● **Prompt**
Copy the entire listing, down to the final line, exactly.

● **Data section**
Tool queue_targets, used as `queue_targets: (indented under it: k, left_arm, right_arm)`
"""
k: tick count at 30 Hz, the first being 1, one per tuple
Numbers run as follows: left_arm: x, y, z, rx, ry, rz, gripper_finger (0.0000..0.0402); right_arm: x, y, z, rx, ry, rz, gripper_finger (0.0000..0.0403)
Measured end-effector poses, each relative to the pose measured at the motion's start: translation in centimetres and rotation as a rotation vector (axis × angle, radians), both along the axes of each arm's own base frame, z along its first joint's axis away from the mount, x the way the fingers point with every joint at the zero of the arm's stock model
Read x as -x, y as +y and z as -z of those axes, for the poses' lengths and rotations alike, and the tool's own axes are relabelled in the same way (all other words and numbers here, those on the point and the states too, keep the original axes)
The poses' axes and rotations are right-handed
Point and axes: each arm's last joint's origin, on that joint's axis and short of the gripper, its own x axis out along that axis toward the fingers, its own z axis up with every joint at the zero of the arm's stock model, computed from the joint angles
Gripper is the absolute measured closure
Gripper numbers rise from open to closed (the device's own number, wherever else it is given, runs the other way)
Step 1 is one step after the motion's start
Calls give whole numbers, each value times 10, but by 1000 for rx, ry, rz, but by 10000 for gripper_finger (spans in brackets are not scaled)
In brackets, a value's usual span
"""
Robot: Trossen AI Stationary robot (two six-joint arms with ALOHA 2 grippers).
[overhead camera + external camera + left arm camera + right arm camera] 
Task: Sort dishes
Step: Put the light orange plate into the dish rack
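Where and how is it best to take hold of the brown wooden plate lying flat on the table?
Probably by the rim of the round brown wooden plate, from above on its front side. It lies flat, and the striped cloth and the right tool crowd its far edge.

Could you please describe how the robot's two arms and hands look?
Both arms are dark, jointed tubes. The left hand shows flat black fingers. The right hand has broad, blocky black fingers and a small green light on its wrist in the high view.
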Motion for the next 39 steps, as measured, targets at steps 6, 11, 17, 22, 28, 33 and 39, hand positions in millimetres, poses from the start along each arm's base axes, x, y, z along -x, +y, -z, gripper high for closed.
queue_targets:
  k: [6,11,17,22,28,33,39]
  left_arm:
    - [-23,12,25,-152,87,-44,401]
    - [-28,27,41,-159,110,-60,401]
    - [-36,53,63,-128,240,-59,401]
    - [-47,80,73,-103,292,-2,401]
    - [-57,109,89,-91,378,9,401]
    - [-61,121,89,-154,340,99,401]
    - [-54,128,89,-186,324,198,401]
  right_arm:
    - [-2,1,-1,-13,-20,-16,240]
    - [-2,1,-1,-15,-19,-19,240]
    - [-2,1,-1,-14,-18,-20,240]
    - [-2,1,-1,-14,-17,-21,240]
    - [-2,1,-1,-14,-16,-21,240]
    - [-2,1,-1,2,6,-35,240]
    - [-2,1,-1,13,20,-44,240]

● **The completed task**
Tool queue_targets, used as `queue_targets: (indented under it: k, left_arm, right_arm)`
"""
k: tick count at 30 Hz, the first being 1, one per tuple
Numbers run as follows: left_arm: x, y, z, rx, ry, rz, gripper_finger (0.0000..0.0402); right_arm: x, y, z, rx, ry, rz, gripper_finger (0.0000..0.0403)
Measured end-effector poses, each relative to the pose measured at the motion's start: translation in centimetres and rotation as a rotation vector (axis × angle, radians), both along the axes of each arm's own base frame, z along its first joint's axis away from the mount, x the way the fingers point with every joint at the zero of the arm's stock model
Read x as -x, y as +y and z as -z of those axes, for the poses' lengths and rotations alike, and the tool's own axes are relabelled in the same way (all other words and numbers here, those on the point and the states too, keep the original axes)
The poses' axes and rotations are right-handed
Point and axes: each arm's last joint's origin, on that joint's axis and short of the gripper, its own x axis out along that axis toward the fingers, its own z axis up with every joint at the zero of the arm's stock model, computed from the joint angles
Gripper is the absolute measured closure
Gripper numbers rise from open to closed (the device's own number, wherever else it is given, runs the other way)
Step 1 is one step after the motion's start
Calls give whole numbers, each value times 10, but by 1000 for rx, ry, rz, but by 10000 for gripper_finger (spans in brackets are not scaled)
In brackets, a value's usual span
"""
Robot: Trossen AI Stationary robot (two six-joint arms with ALOHA 2 grippers).
[overhead camera + external camera + left arm camera + right arm camera] 
Task: Sort dishes
Step: Put the light orange plate into the dish rack
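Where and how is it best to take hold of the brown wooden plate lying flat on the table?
Probably by the rim of the round brown wooden plate, from above on its front side. It lies flat, and the striped cloth and the right tool crowd its far edge.

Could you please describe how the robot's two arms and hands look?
Both arms are dark, jointed tubes. The left hand shows flat black fingers. The right hand has broad, blocky black fingers and a small green light on its wrist in the high view.
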Motion for the next 39 steps, as measured, targets at steps 6, 11, 17, 22, 28, 33 and 39, hand positions in millimetres, poses from the start along each arm's base axes, x, y, z along -x, +y, -z, gripper high for closed.
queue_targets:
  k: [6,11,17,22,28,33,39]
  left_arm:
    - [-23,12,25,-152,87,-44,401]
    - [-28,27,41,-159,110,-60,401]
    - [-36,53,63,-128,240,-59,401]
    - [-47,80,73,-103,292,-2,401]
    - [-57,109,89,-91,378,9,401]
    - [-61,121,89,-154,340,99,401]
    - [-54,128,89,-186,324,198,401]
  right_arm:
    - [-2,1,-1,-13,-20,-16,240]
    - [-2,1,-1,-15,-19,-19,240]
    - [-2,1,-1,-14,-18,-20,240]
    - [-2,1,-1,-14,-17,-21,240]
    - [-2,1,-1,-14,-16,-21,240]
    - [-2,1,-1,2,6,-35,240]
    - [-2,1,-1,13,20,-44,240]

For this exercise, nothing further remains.